El Misterio de las Piedras Rodantes del Desierto

Durante muchos años ha llegado a especularse sobre fenómenos paranormales o intervenciones alienígenas como causa de estos inusuales movimientos. Los nativos de la zona consideraban que eran impulsadas por espíritus. Los primeros exploradores y buscadores de oro que observaron el fenómeno lo achacaron a un impreciso “campo magnético terrestre“.

Este destino es conocido por sus piedras viajeras o piedras rodantes, es en realidad un lago seco estacional que se ubica a 1,130 metros sobre el nivel del mar, al norte de las Montañas Panamint, entre las montañas de Cottonwood, al este y la cordillera Last Chance, al oeste, dentro del Parque Nacional del Valle de la Muerte en California.

El Misterio de las Piedras Rodantes del Desierto

Racetrack Playa tiene 4,5 Km de longitud en dirección norte sur y 2 km en dirección este-oeste. El terreno es excepcionalmente plano. Dos islas de roca carbonatada descansan en la superficie, al norte. La mayor llamada The Grandstand alcanza los 22 m de altura.

El Misterio de las Piedras Rodantes del Desierto

La playa permanece seca durante casi todo el año y no tiene vegetación. Cuando se presenta la estación lluviosa bimodal (verano e invierno) caen fuertes precipitaciones y el agua desciende a la playa desde las montañas que la rodea creando un lago poco profundo que se va evaporando rápidamente dejando atrás un lecho de barro.
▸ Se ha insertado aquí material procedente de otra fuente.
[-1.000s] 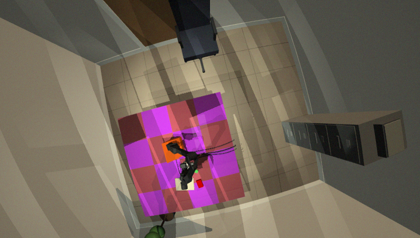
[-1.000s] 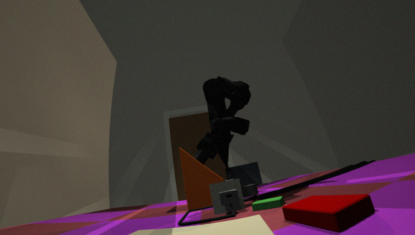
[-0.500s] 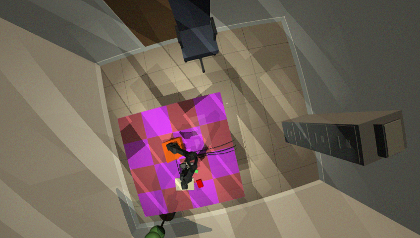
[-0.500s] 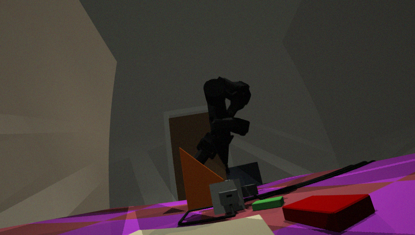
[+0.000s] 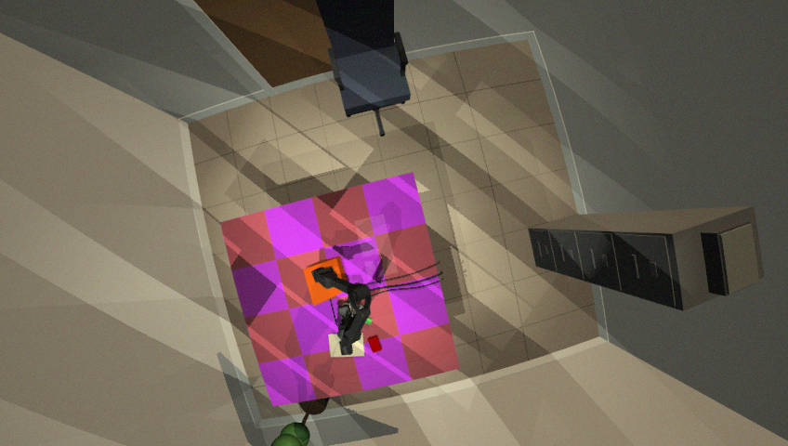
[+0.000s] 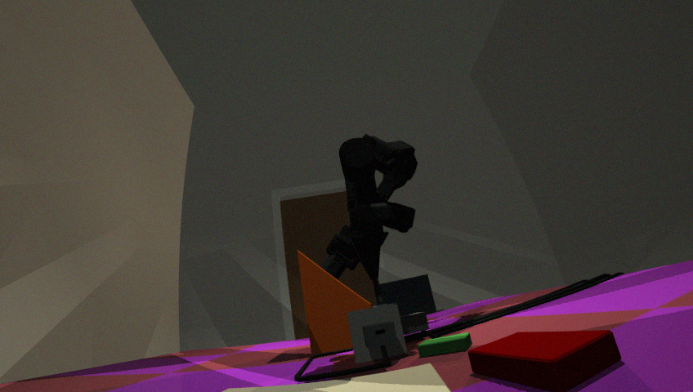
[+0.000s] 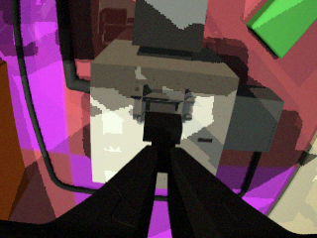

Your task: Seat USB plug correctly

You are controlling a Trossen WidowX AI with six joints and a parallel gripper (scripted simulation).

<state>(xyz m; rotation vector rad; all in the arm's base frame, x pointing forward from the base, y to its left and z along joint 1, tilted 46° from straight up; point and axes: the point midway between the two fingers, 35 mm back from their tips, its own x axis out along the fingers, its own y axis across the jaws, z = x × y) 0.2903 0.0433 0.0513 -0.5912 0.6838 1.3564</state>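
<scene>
The power cube [image 6: 357, 340] [image 7: 106, 154] stands on the table, pale top up in the wrist view. Its top socket [image 7: 189, 106] has a grey raised surround. My gripper [image 7: 162, 157] [image 6: 376, 280] points down over the cube and is shut on the black USB plug [image 7: 162, 128], whose body covers the near part of the socket. Part of the recess and surround shows beyond the plug in the wrist view. In the exterior view the fingertips are a little above the cube's top. The plug's metal end is hidden; I cannot tell whether it is in the socket, or which way round it is.
A grey block [image 7: 169, 22] and a side plug [image 7: 253, 121] [image 6: 382, 335] adjoin the cube. Black cable [image 7: 37, 144] loops around it. A green block [image 7: 289, 25] [image 6: 444, 345], red block [image 6: 539, 347] [image 5: 374, 343], cream sheet [image 7: 297, 208] [image 5: 334, 351] and orange panel [image 6: 328, 315] [image 5: 316, 295] are nearby.
</scene>
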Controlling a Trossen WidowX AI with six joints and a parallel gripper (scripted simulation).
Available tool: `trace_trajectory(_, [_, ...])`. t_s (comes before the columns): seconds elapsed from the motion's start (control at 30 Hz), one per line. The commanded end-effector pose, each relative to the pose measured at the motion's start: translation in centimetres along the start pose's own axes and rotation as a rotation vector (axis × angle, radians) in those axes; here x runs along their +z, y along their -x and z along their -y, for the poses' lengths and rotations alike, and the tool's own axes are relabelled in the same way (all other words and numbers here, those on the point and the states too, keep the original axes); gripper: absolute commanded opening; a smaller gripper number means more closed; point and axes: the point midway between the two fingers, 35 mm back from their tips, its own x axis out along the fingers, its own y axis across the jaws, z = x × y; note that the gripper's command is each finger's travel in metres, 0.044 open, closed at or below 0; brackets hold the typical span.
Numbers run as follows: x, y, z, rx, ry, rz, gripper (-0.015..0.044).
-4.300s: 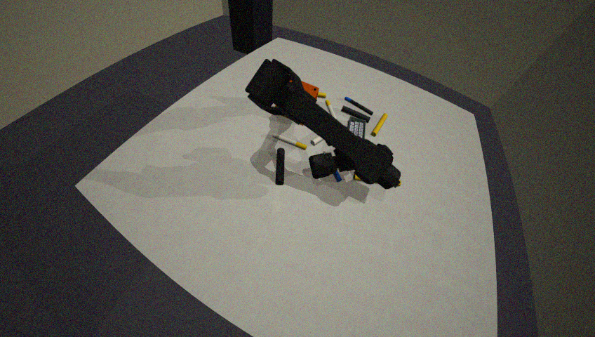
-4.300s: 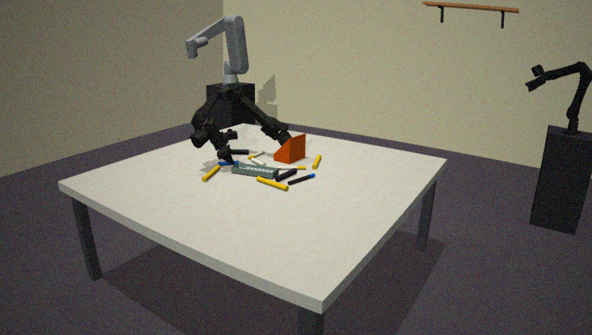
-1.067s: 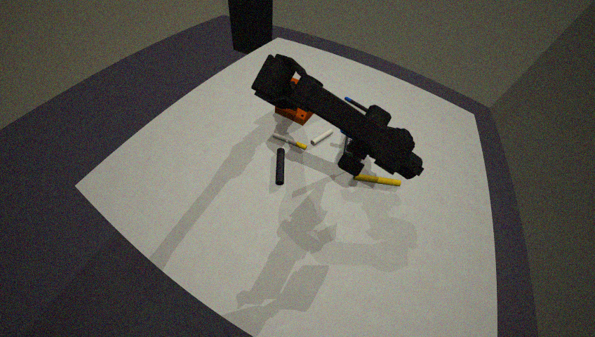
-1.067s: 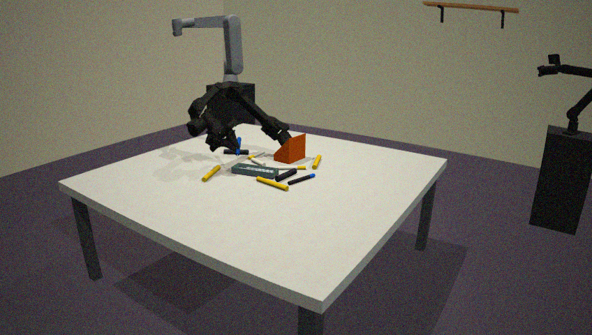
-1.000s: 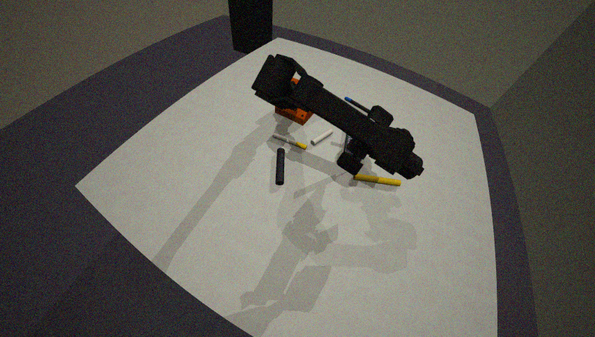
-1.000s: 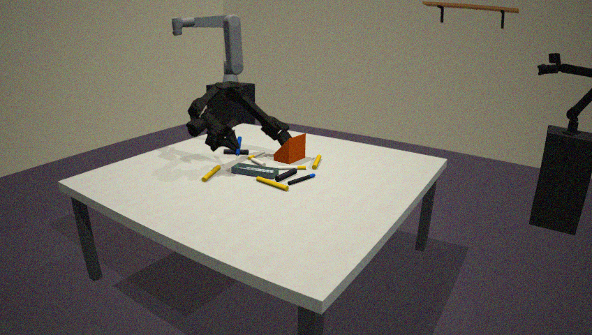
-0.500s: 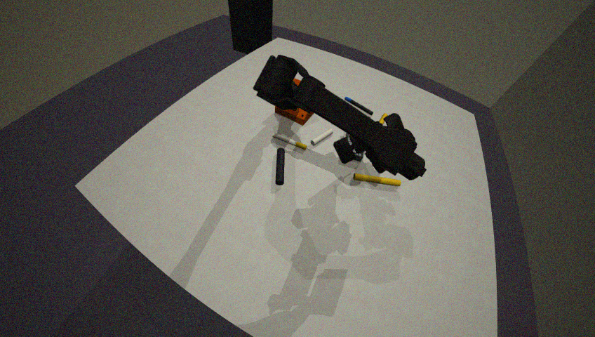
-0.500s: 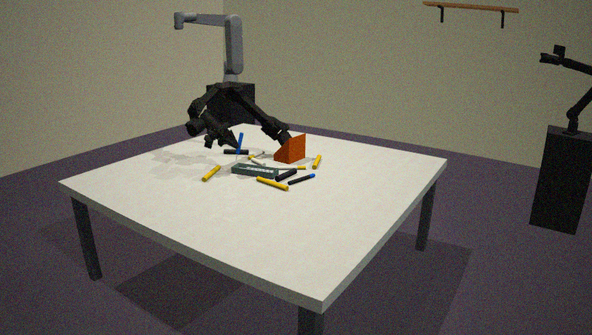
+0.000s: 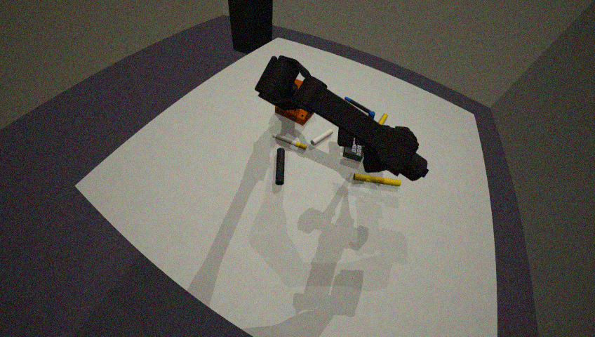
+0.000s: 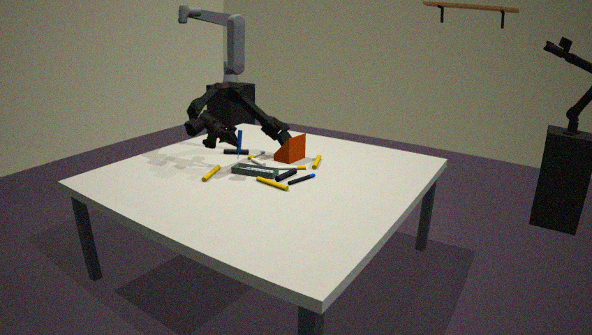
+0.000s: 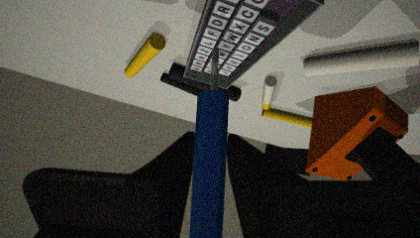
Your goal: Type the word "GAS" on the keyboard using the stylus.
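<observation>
The blue stylus [image 9: 371, 114] [image 10: 239, 139] [image 11: 209, 174] has a thin grey tip. My gripper [image 10: 237, 144] [image 11: 210, 140] is shut on it and holds it nearly upright in the exterior view, tip down. The gripper's fingers are hidden or merge with the dark arm in the top view. The keyboard [image 9: 353, 155] [image 10: 245, 170] [image 11: 238, 36] is a dark box with rows of white lettered keys. In the exterior view the tip shows above and behind the keyboard's left part. In the wrist view it overlaps the keys towards the U, B, A end; contact cannot be told. G is near the cut-off top edge.
An orange wedge [image 9: 288, 113] [image 10: 294, 150] [image 11: 344, 109] stands behind the keyboard. A black cylinder [image 9: 279, 166] [image 10: 230, 151], a white cylinder [image 9: 321, 137], a yellow cylinder [image 9: 384, 181] [image 10: 211, 173] and several pens lie around it. A second black arm [image 10: 256, 112] reaches towards the wedge.
</observation>
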Motion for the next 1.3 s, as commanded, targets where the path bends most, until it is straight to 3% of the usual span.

Al secarse el barro se resquebraja creando un mosaico poligonal donde los fuertes vientos inciden frecuentemente sobre las formas arcillosas, redondeándolas. Durante el inviernos las lluvias se congelan formando una cubierta de hielo de 2.5 a 6.5 cm de espesor. Tras la descongelación diaria del hielo a la que se ve sometido el terreno, las piedras suelen moverse, ayudadas también por la fuerza de los vientos matinales. Es por ello que las rocas se mueven lentamente por la superficie de la playa dejando un rastro de surcos gigantescos y estriados sobre la superficie arenosa.